From an outside perspective, nature seems to be synonymous with Japanese culture. My earliest exposure to Japan was through Studio Ghibli films like Totoro and Princess Mononoke where forest spirits, contemplation among trees, and ample respect for nature are central themes. Nature is intricately tied with spirituality in Japan, particularly in the two most common practices, Shinto and Buddhism.
It comes as no surprise then, that nature was a major theme of our trip to Japan. Even in the heart of Osaka, busy streets are lined with trees and streams, and large green spaces break up the pavement.
Nara Park is a perfect example of this harmony between humans and nature. With beautiful temples, typical cafes, and museums surrounded by open green spaces and forest paths, the Park allows people to get a taste for traditional culture and nature at the same time. More astounding though, is the hundreds of deer that roam the park.

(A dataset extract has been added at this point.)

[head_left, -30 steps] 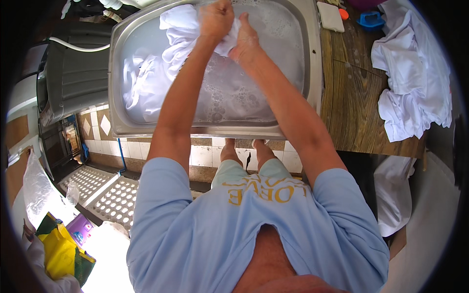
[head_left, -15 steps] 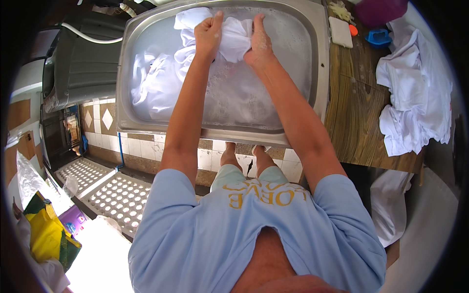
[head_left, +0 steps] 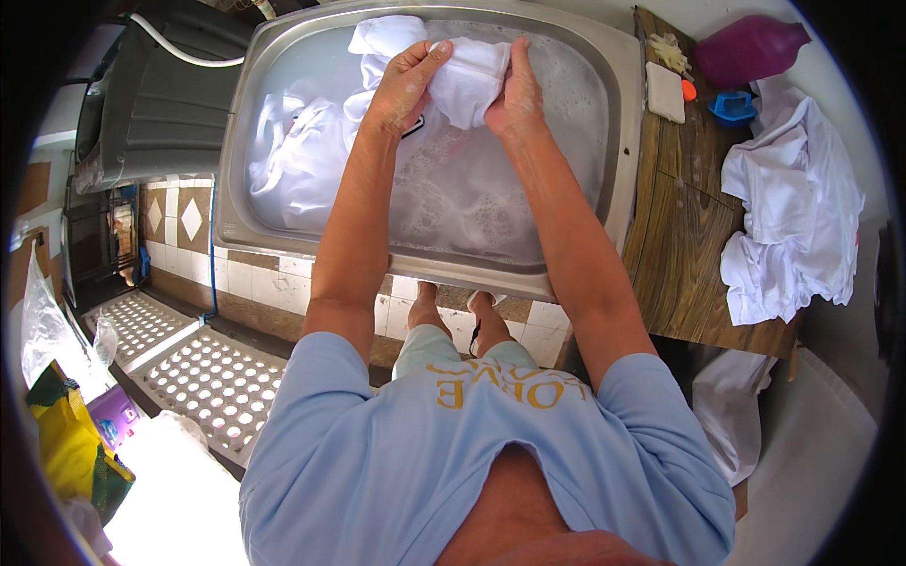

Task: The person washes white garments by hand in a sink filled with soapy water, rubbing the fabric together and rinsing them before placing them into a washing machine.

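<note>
A wet white garment (head_left: 470, 80) is stretched between my two hands above the soapy water in a metal sink (head_left: 618, 141). My left hand (head_left: 404, 90) is closed on its left side, thumb on top. On its right side, my right hand (head_left: 517, 92) grips the edge, thumb pointing up. More of the white cloth trails left past my left hand. Another white garment (head_left: 307, 156) lies soaking at the sink's left. Just under my left wrist shows a small dark-edged object (head_left: 413, 126), mostly hidden.
Right of the sink, a wooden counter (head_left: 684, 217) holds a pale soap bar (head_left: 665, 92), an orange cap (head_left: 689, 91), a blue brush (head_left: 733, 108), a purple bottle (head_left: 750, 49) and a pile of white clothes (head_left: 793, 198). A dark grey tub (head_left: 170, 104) stands at left.
The cloth between my hands is now spread flatter, where it was bunched before. My left hand has turned from a fist to a thumb-on-top grip. The view has shifted slightly.
</note>
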Available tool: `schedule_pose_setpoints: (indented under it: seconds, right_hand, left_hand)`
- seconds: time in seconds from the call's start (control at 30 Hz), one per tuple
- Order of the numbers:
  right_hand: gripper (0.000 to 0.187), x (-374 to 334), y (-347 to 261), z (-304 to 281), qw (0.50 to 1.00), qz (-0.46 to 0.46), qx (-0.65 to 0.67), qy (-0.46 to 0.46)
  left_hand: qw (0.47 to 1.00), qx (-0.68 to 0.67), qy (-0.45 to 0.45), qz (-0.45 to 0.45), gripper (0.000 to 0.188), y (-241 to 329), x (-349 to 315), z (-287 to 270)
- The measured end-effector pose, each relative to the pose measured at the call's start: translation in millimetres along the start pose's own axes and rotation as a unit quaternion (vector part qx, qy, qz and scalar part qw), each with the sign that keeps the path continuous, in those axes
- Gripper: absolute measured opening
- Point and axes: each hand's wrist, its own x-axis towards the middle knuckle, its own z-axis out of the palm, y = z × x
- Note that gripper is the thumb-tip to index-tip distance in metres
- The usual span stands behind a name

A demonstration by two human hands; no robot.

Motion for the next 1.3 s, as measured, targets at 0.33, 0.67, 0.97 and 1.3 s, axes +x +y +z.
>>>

The deer are considered a national treasure, and its easy to see why. Much smaller and friendlier than the deer I’ve seen back home, the deer walk next to visitors and welcome them with gentle nudges that say “pet me!” They become especially friendly when you purchase a package of “deer crackers” from one of the many stands in the park. I found myself instantly swarmed by the friendly faces and the crackers were gone within seconds.
Luc telling the naughty deer to behave!
The gardens in all three cities that we visited provided much needed respite from the heat and the hustle and bustle of city streets. Compared to European-style gardens with carefully trimmed bushes, perfect symmetry, and colourful flowers, the gardens we walked through seemed to follow the tune of nature a little more.
Nestled among trees and along ponds, the gardens consist more of endemic plants, and mostly in green or earthier tones. While I appreciate the carefully cultivated beauty of European-style gardens, being immersed in the more “natural” landscape was a welcome change.
Our pre-departure research about the area lead us to believe there wasn’t much hiking easily accessible to us. However, nature seems to be so connected to daily life that we found ourselves walking through forests more than once without actually trying to get there.